▸ To do:
Please report, as a single number, how many lines in the entries include the string "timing".
Material supplied Start Marker
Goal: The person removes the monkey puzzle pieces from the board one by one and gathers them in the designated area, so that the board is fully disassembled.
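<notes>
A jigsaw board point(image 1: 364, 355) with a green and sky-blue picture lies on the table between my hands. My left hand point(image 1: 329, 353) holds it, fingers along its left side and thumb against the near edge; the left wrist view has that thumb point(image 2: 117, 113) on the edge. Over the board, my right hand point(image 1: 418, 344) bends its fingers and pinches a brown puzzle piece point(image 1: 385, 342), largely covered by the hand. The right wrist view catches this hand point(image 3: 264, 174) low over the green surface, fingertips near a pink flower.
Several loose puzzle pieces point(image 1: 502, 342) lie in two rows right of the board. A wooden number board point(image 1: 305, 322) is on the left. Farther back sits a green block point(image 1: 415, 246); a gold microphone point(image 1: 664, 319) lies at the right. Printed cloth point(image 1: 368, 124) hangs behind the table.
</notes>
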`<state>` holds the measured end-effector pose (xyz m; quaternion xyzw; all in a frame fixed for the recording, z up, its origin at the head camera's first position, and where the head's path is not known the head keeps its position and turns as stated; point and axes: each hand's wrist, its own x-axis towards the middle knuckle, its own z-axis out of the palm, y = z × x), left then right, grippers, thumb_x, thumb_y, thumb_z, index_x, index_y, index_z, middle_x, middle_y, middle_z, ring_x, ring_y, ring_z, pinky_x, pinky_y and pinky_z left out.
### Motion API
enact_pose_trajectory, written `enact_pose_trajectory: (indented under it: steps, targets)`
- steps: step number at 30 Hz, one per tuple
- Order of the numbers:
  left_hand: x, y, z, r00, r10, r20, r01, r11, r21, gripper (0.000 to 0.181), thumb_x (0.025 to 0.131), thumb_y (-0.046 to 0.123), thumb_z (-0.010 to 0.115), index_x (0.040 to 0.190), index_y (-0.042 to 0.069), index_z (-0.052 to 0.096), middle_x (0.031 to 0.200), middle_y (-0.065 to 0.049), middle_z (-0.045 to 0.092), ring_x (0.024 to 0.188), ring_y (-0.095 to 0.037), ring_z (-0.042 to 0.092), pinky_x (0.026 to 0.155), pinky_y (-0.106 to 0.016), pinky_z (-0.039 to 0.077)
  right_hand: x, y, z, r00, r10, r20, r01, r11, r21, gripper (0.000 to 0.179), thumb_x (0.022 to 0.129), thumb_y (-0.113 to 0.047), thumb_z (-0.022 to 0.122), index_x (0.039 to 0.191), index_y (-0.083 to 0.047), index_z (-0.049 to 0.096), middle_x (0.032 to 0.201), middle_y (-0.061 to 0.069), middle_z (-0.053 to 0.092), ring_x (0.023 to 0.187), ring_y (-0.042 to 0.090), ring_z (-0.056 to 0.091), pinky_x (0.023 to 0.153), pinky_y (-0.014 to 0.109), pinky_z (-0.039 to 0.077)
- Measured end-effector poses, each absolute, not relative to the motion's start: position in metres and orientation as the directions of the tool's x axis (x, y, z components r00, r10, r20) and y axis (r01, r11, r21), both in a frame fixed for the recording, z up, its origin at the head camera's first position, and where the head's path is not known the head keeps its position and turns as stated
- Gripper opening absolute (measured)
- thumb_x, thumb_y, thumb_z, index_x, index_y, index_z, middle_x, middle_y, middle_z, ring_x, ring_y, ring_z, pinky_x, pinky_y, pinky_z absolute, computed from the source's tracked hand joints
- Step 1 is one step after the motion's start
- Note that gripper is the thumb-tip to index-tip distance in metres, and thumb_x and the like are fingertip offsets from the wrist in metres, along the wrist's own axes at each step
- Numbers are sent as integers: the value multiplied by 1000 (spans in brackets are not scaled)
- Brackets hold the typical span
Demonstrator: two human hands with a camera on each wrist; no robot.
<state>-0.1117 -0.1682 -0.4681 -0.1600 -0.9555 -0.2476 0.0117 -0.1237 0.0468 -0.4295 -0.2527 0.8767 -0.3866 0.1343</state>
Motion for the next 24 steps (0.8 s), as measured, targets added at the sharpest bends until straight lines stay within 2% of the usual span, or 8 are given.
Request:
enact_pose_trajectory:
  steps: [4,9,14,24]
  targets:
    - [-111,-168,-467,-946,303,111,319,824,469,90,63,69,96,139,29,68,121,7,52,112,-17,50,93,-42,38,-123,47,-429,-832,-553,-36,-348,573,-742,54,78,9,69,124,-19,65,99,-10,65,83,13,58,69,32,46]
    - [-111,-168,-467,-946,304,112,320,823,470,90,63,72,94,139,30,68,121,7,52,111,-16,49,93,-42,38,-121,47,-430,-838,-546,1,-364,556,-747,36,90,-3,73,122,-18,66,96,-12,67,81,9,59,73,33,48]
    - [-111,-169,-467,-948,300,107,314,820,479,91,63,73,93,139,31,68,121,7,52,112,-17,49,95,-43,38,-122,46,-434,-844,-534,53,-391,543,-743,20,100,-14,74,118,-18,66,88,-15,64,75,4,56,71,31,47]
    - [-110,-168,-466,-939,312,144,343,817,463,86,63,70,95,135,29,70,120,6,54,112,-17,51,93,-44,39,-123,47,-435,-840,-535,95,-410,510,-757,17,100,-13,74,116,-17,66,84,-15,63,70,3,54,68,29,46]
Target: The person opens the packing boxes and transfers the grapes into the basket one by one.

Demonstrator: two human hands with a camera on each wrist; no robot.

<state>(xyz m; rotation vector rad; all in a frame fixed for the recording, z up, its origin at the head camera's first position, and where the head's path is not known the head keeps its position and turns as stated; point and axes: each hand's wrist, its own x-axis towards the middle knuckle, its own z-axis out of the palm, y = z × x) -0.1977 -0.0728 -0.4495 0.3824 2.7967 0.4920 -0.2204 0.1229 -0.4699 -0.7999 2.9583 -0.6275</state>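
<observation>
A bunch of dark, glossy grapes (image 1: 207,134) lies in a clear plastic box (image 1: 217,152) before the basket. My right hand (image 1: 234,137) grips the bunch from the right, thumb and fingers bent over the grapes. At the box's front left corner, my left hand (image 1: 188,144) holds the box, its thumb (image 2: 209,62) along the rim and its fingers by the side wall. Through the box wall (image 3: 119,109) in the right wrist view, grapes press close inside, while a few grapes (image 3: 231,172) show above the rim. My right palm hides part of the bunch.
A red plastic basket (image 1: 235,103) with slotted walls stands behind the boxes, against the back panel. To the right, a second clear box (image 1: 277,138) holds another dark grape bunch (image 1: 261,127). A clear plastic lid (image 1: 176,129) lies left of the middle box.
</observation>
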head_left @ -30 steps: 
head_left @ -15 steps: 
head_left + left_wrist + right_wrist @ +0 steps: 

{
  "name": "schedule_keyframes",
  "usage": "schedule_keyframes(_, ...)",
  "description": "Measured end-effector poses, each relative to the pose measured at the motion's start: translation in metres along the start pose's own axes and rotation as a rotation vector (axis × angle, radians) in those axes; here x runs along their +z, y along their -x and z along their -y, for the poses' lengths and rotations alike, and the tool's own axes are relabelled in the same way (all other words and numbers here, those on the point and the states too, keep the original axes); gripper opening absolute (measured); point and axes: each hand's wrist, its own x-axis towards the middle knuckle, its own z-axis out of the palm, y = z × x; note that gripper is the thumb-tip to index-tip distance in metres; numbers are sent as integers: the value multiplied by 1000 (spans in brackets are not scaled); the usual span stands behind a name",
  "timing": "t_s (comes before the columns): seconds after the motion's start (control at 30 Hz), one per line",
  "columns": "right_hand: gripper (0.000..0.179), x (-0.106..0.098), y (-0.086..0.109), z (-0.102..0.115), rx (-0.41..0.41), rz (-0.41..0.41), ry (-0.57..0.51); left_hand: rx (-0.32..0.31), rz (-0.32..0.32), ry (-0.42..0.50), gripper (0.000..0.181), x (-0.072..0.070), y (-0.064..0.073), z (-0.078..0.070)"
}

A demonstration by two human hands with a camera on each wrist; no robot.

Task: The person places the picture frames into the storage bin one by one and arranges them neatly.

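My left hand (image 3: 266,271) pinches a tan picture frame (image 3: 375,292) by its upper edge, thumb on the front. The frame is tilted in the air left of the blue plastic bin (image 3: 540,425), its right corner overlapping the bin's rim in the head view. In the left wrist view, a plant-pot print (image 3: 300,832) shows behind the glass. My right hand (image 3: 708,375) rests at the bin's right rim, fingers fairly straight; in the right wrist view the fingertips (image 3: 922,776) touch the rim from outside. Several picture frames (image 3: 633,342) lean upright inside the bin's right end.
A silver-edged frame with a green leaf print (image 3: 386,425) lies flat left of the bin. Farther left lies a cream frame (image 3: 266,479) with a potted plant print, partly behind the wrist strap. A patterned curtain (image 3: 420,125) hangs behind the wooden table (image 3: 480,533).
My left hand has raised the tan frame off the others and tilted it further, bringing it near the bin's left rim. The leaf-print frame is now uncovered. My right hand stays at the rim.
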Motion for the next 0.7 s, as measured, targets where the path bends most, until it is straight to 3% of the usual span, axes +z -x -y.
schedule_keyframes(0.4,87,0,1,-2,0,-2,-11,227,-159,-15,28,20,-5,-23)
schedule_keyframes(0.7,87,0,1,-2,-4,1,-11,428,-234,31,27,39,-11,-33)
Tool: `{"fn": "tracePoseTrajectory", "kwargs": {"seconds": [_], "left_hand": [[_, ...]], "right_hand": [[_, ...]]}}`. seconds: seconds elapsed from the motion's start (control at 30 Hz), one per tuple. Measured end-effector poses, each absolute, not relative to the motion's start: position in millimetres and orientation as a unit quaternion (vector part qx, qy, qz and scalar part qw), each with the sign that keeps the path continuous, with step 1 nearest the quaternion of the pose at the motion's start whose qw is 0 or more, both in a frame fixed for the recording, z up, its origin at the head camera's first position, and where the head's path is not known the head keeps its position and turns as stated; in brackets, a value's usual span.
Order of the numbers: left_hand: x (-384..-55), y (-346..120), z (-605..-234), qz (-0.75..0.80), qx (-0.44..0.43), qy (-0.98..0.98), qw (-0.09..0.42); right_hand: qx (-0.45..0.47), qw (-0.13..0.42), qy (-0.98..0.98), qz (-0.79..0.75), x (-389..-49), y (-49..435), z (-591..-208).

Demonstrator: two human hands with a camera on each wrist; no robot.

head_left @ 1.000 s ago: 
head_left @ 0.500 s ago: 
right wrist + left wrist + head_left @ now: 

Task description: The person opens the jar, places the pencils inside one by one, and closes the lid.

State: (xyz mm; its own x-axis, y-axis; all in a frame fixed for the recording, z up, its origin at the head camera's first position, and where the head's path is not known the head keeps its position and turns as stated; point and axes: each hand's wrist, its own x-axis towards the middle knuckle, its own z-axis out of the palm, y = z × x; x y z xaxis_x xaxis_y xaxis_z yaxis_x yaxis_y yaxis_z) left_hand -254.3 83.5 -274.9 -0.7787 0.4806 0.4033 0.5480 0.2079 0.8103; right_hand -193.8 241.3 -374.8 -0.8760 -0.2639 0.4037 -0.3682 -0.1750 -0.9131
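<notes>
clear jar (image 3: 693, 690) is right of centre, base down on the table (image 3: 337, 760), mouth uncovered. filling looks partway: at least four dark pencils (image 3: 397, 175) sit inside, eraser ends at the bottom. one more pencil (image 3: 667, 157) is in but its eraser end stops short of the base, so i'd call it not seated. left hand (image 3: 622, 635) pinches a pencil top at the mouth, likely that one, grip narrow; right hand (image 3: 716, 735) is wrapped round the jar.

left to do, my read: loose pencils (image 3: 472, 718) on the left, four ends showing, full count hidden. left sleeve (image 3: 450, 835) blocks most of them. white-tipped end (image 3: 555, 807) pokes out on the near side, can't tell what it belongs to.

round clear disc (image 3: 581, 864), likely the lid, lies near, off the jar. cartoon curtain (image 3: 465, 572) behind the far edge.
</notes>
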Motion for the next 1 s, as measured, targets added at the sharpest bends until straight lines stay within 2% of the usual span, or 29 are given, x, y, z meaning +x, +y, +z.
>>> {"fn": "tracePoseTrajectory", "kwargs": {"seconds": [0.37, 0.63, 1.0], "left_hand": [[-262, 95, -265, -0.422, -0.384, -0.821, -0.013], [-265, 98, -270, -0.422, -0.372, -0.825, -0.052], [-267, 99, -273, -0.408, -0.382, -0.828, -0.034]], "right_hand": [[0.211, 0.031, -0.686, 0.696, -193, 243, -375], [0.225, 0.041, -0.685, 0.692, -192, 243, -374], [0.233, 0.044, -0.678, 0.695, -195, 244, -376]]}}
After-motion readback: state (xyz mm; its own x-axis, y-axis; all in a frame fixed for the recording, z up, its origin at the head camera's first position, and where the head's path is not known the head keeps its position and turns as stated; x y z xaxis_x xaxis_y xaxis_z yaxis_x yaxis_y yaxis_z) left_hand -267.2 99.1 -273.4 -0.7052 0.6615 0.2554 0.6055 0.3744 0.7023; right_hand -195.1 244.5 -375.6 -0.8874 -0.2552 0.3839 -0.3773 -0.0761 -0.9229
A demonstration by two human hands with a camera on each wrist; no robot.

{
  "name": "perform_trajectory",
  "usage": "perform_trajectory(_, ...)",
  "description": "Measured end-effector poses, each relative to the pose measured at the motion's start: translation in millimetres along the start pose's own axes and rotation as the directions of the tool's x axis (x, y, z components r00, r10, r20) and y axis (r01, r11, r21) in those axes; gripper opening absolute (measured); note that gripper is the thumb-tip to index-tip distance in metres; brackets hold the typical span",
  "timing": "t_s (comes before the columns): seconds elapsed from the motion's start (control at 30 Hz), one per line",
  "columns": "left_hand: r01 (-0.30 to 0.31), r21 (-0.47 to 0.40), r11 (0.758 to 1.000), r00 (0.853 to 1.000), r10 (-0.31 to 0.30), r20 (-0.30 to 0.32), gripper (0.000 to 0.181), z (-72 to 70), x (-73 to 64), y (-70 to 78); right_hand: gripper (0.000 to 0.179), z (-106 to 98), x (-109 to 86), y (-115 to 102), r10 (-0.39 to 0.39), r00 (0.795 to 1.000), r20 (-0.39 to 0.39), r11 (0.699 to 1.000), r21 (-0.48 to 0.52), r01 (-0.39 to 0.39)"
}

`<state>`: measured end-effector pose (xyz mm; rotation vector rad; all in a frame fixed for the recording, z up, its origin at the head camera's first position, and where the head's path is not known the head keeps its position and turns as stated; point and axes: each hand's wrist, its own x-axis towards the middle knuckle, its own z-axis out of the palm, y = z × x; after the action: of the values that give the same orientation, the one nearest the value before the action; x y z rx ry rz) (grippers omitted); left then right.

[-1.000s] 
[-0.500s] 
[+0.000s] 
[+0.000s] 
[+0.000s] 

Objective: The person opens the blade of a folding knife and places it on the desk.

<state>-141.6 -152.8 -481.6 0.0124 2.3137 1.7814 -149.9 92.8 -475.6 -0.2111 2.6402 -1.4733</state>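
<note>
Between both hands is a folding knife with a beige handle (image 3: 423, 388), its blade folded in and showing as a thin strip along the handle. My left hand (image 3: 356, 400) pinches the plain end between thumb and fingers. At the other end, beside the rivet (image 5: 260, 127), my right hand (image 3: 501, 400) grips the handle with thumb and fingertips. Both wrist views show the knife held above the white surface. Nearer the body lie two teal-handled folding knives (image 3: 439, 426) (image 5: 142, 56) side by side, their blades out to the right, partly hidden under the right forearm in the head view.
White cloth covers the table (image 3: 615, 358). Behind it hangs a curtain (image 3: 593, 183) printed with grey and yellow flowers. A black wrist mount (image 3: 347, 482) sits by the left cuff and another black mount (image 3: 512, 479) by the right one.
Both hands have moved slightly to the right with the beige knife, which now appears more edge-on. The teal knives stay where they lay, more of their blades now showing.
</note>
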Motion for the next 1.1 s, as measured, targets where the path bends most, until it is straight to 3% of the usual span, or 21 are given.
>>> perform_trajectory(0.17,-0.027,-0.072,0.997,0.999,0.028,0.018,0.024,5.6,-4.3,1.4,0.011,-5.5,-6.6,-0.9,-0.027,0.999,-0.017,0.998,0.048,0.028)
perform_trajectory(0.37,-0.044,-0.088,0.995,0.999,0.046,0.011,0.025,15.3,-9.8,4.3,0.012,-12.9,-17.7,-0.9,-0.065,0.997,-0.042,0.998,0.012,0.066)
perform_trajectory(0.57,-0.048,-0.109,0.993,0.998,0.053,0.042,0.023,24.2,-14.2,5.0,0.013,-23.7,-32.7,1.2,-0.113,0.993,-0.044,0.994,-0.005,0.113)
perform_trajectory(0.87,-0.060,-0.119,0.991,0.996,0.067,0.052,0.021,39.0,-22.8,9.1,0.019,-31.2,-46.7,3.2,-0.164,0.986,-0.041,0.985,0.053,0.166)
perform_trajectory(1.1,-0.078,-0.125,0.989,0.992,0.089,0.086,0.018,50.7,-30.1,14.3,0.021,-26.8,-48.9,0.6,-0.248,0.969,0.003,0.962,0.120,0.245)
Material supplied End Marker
▸ Response:
2